The news was confirmed during Xbox’s Tokyo Game Show live stream on Thursday.
Deathloop director Dinga Bakaba also revealed that the game will receive a Goldenloop update for all platforms next week, introducing a new weapon, fresh enemies and upgrades, an extended ending and cross-platform matchmaking.
The Xbox and PC versions of the game will feature cross-purchase and cross-save too.
The Halps Prototype is a new energy-based rifle that fires a continuous laser-like beam, while the new Fugue ability is a projectile that slows and confuses targets, briefly making them harmless.
The update adds four upgrade options for Julianna’s unique ability Masquerade, which didn’t previously have any.

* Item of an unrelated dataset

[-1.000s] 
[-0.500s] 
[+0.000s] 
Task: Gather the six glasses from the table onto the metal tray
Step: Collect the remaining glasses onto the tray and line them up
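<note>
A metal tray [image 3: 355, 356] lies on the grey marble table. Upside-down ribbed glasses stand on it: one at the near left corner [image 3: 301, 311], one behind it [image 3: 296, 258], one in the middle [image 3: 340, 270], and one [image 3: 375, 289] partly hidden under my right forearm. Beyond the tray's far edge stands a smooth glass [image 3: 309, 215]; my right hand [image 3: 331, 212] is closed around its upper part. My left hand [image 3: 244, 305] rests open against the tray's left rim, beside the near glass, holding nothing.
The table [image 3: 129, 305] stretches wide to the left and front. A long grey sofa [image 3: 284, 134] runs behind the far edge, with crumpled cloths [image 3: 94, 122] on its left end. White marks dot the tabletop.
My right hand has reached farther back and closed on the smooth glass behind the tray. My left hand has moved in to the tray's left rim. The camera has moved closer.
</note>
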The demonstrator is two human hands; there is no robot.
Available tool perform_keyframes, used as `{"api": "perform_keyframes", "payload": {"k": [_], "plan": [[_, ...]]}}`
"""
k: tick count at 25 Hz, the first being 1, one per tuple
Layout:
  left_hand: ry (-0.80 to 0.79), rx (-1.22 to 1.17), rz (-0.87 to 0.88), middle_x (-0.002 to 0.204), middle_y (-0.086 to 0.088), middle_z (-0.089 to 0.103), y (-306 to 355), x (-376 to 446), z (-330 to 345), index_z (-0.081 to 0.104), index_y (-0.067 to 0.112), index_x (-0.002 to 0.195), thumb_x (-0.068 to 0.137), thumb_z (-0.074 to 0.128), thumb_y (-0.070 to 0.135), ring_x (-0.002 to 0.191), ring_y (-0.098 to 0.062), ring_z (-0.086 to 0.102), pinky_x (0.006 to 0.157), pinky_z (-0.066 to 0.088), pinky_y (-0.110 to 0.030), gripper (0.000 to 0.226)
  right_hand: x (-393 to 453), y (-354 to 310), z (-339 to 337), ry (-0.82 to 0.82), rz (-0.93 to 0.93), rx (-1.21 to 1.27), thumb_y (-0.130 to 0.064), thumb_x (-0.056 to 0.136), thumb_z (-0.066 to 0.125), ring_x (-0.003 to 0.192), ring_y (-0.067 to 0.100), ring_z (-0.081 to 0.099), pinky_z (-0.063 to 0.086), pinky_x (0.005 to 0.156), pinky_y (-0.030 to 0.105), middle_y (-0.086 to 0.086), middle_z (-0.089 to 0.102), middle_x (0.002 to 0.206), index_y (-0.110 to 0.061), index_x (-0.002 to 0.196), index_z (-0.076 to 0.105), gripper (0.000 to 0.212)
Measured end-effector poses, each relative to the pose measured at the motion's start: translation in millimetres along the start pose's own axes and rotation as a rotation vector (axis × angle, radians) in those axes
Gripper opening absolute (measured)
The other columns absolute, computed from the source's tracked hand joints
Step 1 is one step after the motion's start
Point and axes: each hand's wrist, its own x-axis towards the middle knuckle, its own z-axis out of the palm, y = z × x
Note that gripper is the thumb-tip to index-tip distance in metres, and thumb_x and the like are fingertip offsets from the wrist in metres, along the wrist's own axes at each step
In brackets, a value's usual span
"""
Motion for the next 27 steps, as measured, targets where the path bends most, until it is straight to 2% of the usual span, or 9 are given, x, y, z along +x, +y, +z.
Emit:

And there are 19 new “2-in-1 trinkets”, which combine the abilities of two existing trinkets.
Players will also have to contend with new Paint-Bomber NPCs, which are sprinting enemies strapped with paint-filled explosives.
As previously announced, Deathloop will be added to the PlayStation Plus game catalog on the same day.
Deathloop released during an unprecedented situation wherein the game was a PS5 console exclusive, despite the fact that Arkane’s parent company Id Software was the in the process of being acquired by Microsoft.
While Microsoft honoured that original exclusivity deal which was made before negotiations began, the company made clear that it intended to release the acclaimed shooter on its platform as soon as it could.
Deathloop is billed as a murder puzzle in which players assume the role of an assassin trapped in a time loop on a lawless island called Blackreef.
To escape it, players must kill a group of eight targets before the day resets, using a range of modifiable weapons, gadgets and supernatural abilities which can be carried over between loops.
In VGC’s 5-star Deathloop review, critic Jon Bailes called the title “one of the smartest and most outright entertaining games of the year.”
He wrote: “Deathloop is slick and inventive, with a delicious sense of style and humour. It distils Arkane’s hefty systems into something more explicitly playful, then leaves its sparkling cast to run riot in its huge interlocking puzzle of an island.”